Selain itu, fakta yang juga tak bisa diabaikan adalah bahwa adanya kitab Izh-harul Haqq fi Silsilah Raja Ferlak yang ditulis Abu Ishaq al-Makrani al-Fasi yang berasal dari daerah Makran, Balochistan menyebut bahwa Kerajaan Perlak didirikan pada 225 H/847 M diperintah berturut-turut oleh delapan sultan.[11]


Bukti lain memperlihatkan telah munculnya Islam pada masa awal dengan bukti Tarikh Nisan Fatimah binti Maimun (1082M) di Gresik.[12]

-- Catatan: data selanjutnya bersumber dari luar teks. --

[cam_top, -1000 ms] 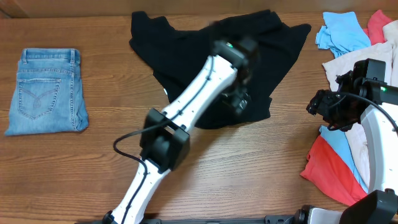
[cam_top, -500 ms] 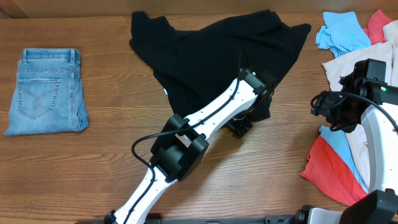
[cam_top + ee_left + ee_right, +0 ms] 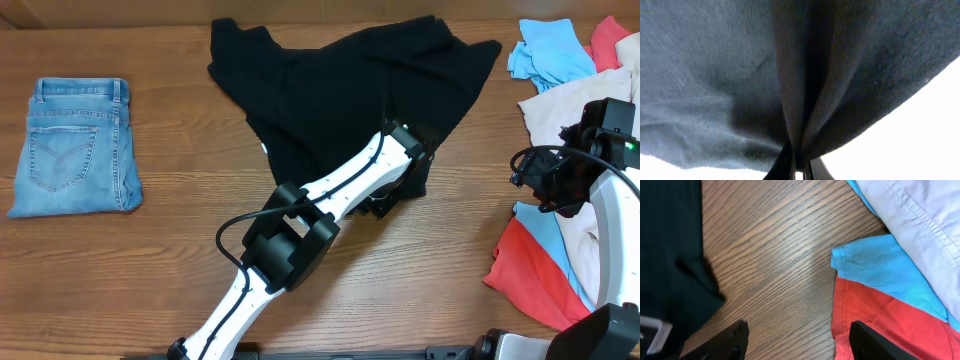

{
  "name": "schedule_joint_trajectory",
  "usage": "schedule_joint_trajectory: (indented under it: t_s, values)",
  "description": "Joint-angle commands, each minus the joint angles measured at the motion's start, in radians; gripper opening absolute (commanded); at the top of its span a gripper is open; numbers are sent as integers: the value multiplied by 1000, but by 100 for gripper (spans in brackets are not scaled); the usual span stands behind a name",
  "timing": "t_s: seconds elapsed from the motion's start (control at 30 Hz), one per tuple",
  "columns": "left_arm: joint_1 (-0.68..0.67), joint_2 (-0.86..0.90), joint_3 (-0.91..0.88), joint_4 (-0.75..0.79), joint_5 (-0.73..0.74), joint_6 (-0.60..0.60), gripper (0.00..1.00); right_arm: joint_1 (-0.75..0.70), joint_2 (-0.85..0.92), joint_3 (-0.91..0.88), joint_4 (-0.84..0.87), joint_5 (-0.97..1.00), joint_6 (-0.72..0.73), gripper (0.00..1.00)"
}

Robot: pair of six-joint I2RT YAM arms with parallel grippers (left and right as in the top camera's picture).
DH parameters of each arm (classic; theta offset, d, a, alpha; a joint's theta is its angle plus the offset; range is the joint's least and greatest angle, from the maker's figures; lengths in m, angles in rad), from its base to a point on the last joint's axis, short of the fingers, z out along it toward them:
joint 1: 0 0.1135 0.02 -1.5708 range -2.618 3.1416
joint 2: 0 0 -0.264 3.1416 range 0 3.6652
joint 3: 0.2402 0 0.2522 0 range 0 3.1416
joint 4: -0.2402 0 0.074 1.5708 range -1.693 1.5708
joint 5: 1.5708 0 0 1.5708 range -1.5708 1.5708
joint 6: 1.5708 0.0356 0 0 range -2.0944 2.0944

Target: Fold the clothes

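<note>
our left gripper [image 3: 799, 167] is pressed together on a pinch of the black t-shirt [image 3: 340, 90], at the edge nearest the arm; the rest of the cloth lies spread on the table [image 3: 150, 280] beyond the fingertips. we lift only enough to free that edge, then carry it forward over the body, with a firm pinch so the fabric cannot slip. our right gripper [image 3: 799, 345] hangs spread over bare wood, shirt to its left, the pile of clothes [image 3: 545, 270] to its right; we judge it could steady the shirt.
</note>
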Motion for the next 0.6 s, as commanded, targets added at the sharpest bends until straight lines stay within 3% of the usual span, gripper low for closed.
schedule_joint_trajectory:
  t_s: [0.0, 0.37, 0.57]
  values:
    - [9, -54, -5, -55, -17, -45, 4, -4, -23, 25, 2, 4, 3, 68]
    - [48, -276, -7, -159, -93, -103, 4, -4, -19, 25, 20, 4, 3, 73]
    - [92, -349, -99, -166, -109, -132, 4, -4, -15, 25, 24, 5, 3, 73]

Untuk menjelaskan bagaimana metode penyebaran Islam di Indonesia, Arnold mengutip catatan yang dikutip dari C. Semper bahwa para pedagang Muslim menggunakan bahasa dan adat istiadat orang tempatan. Setelah mengadakan pernikahan dengan orang setempat, pembebasan budak, maka ia mengadakan perserikatan dan tak lupa tetap memelihara hubungan persahabatan dengan golongan aristokrat yang juga telah mendukung kebebasannya.[6] Para pedagang ini, tidaklah datang sebagai penyerang, tidak pula memakai pedang, ataupun memakai kelas atas guna menekan kawula-kawula rakyat. Namun dakwah dilakukan dengan kecerdasan, dan harta perdagangan yang mereka punya lebih mereka utamakan untuk modal dakwah.[6]

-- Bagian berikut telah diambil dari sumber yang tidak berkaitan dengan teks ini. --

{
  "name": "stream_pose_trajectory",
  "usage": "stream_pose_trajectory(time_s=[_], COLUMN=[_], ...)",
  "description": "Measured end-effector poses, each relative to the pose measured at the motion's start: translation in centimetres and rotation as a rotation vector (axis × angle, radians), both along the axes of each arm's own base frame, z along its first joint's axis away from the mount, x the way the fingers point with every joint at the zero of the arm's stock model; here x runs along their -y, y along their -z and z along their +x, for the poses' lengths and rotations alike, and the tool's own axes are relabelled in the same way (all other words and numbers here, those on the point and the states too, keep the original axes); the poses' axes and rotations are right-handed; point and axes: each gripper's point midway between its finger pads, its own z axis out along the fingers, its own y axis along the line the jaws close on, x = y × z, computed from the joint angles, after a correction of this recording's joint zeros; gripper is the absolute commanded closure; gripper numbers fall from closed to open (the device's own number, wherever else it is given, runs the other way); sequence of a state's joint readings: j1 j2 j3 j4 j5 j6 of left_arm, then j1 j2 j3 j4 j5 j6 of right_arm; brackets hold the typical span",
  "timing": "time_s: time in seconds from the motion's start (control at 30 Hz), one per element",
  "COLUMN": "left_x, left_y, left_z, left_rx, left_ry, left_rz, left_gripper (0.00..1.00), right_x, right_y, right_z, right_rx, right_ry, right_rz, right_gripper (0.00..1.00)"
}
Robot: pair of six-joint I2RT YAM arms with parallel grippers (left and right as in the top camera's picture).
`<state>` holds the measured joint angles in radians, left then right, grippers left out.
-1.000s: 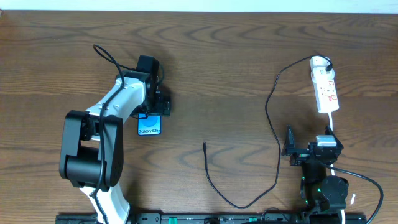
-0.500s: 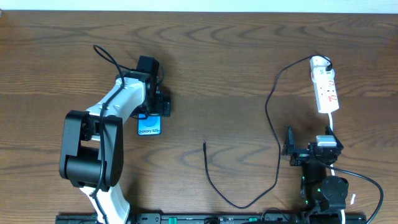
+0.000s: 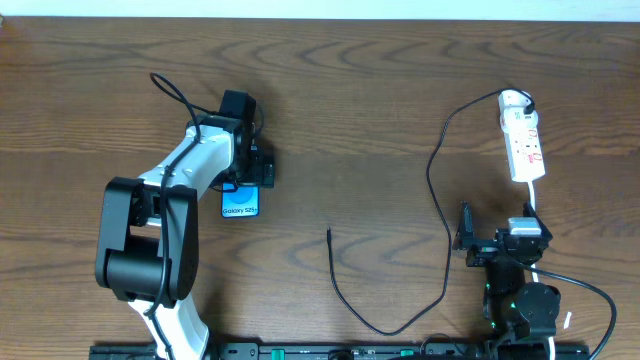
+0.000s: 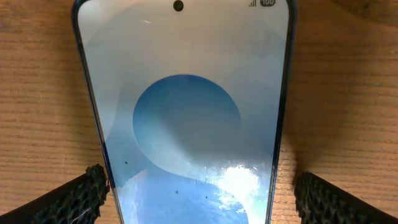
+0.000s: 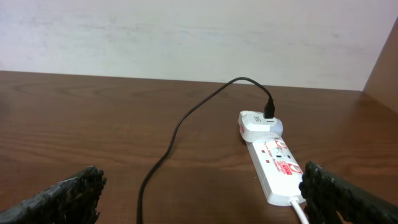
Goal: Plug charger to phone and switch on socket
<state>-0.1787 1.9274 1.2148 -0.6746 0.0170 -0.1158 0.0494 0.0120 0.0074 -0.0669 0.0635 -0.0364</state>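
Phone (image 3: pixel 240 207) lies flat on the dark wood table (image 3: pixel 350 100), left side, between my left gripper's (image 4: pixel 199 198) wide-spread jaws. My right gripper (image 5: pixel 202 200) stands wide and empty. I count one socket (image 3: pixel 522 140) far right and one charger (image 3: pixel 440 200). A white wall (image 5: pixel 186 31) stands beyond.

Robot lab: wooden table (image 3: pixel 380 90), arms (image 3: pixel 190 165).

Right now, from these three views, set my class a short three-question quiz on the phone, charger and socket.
1. True or false: the charger has its plug tip in the phone.
2. Which end effector has a finger on each side of the phone?
3. Fill in: the charger's far end plugs into a white adapter on the ____.
Key: 1 false, the tip lies loose on the table, apart from the phone. 2 the left end effector, open. 3 socket.
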Motion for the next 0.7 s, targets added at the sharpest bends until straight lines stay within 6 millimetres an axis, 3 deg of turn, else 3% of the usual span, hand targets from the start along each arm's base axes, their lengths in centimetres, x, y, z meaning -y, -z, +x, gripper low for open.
stream_pose_trajectory(time_s=[0.7], left_x=[0.06], left_y=[0.32], left_z=[-0.17], left_rx=[-0.001], left_ry=[0.000], left_rz=[-0.005], left_gripper=[0.02], right_x=[0.00], right_y=[0.00], right_z=[0.00], right_rx=[0.000], right_ry=[0.000], right_rz=[0.000], right_gripper=[0.01])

Selama masa-masa abad pertengahan ini, pedagang-pedagang Muslim turut memberi andil dalam bertumbuhnya perdagangan dan kota-kota yang terlibat di sana. Bersamaan dengan kegiatan dagang orang Tionghoa dari Dinasti Ming, Gresik, Malaka, dan Makassar berubah dari kampung kecil menjadi kota-kota besar dengan penduduk 50 ribu jiwa. Begitupun untuk Aceh, Patani, dan Banten.[13]

Masa kolonialSunting


Anak-anak mengaji Al Quran di Jawa pada masa kolonial Hindia Belanda


Pada abad ke-17 masehi atau tahun 1601 kerajaan Hindia Belanda datang ke Nusantara untuk berdagang, tetapi pada perkembangan selanjutnya mereka menjajah daerah ini. Belanda datang ke Indonesia dengan kamar dagangnya, VOC, sejak itu hampir seluruh wilayah Nusantara dikuasainya kecuali Aceh. Saat itu antara kerajaan-kerajaan Islam di Nusantara belum sempat membentuk aliansi atau kerja sama. Hal ini yang menyebabkan proses penyebaran dakwah terpotong.

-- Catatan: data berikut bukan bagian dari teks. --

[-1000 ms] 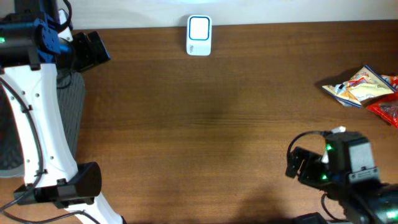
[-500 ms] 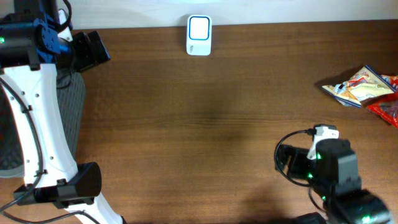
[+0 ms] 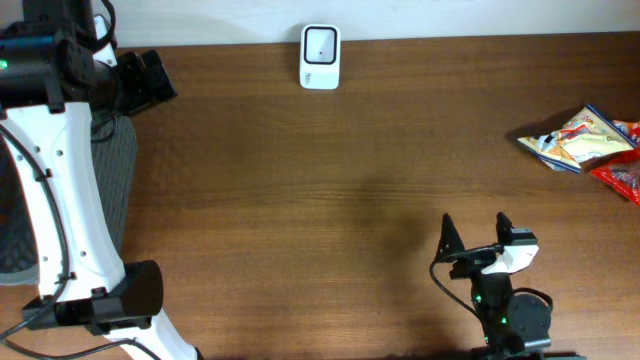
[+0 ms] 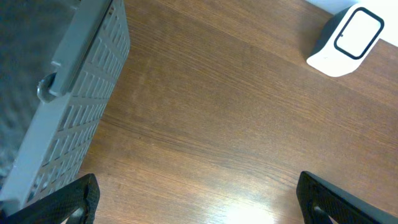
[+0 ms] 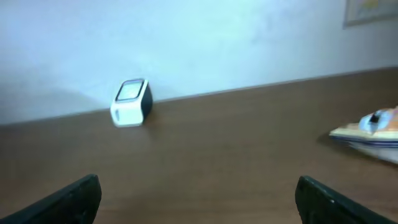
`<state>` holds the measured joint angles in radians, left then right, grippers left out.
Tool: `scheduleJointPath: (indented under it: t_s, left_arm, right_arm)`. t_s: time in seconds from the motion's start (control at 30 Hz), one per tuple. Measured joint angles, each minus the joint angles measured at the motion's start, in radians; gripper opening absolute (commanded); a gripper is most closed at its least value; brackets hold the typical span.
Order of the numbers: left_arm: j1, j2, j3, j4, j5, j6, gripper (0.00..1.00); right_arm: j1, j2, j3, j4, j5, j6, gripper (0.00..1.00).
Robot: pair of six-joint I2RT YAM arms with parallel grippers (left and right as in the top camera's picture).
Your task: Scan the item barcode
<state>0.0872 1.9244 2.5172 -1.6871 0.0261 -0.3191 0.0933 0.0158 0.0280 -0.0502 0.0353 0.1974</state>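
Note:
A white barcode scanner (image 3: 320, 57) stands at the table's far edge, also in the left wrist view (image 4: 347, 40) and the right wrist view (image 5: 132, 102). The items, a pale snack packet (image 3: 578, 140) and a red packet (image 3: 620, 176), lie at the right edge; no barcode shows. The pale packet appears blurred in the right wrist view (image 5: 372, 130). My right gripper (image 3: 477, 232) is open and empty near the front edge, pointing toward the far side, well left of the packets. My left gripper (image 3: 158, 80) is open and empty at the far left, over bare wood (image 4: 199, 205).
A grey mesh basket (image 3: 115, 190) sits along the left side under the left arm, its wall close by in the left wrist view (image 4: 78, 118). A pale wall runs behind the table's far edge.
The right arm has swung left and turned, so its open fingers now point toward the far edge. The left arm has not moved. The scanner's screen looks darker.

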Motion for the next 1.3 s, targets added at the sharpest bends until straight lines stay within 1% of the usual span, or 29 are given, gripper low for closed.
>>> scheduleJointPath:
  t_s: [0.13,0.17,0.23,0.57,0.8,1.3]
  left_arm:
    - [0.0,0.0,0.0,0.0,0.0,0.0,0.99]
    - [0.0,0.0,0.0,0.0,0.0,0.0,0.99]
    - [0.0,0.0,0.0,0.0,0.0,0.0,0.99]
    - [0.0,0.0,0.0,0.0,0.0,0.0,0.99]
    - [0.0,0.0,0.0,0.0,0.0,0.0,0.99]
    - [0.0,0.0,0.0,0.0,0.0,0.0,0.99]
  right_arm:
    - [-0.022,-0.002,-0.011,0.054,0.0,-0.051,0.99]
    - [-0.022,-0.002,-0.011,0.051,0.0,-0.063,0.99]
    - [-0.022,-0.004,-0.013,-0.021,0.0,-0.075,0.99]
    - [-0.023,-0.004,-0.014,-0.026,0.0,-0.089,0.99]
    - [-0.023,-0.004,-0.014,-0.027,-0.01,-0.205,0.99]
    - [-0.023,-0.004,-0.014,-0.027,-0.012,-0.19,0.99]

Dengan sumuliayatul (kesempurnaan) Islam yang tidak ada pemisahan antara aspek-aspek kehidupan tertentu dengan yang lainnya, ini telah diterapkan oleh para ulama saat itu. Ketika penjajahan datang, para ulama mengubah pesantren menjadi markas perjuangan, para santri (peserta didik pesantren) menjadi jundullah (pasukan Allah) yang siap melawan penjajah, sedangkan ulamanya menjadi panglima perang. Potensi-potensi tumbuh dan berkembang pada abad ke-13 menjadi kekuatan perlawanan terhadap penjajah. Ini dapat dibuktikan dengan adanya hikayat-hikayat pada masa kerajaan Islam yang syair-syairnya berisi seruan perjuangan. Para ulama menggelorakan jihad melawan penjajah Belanda.


Di akhir abad ke-19, muncul ideologi pembaruan Islam yang diserukan oleh Jamal-al-Din Afghani dan Muhammad Abduh. Ulama-ulama Minangkabau yang belajar di Kairo, Mesir banyak berperan dalam menyebarkan ide-ide tersebut, di antara mereka ialah Muhammad Djamil Djambek dan Abdul Karim Amrullah. Pembaruan Islam yang tumbuh begitu pesat didukung dengan berdirinya sekolah-sekolah pembaruan seperti Adabiah (1909), Diniyah Putri (1911), dan Sumatra Thawalib (1915). Pada tahun 1906, Tahir bin Jalaluddin menerbitkan koran pembaruan al-Iman di Singapura dan lima tahun kemudian, di Padang terbit koran dwi-mingguan al-Munir.[14].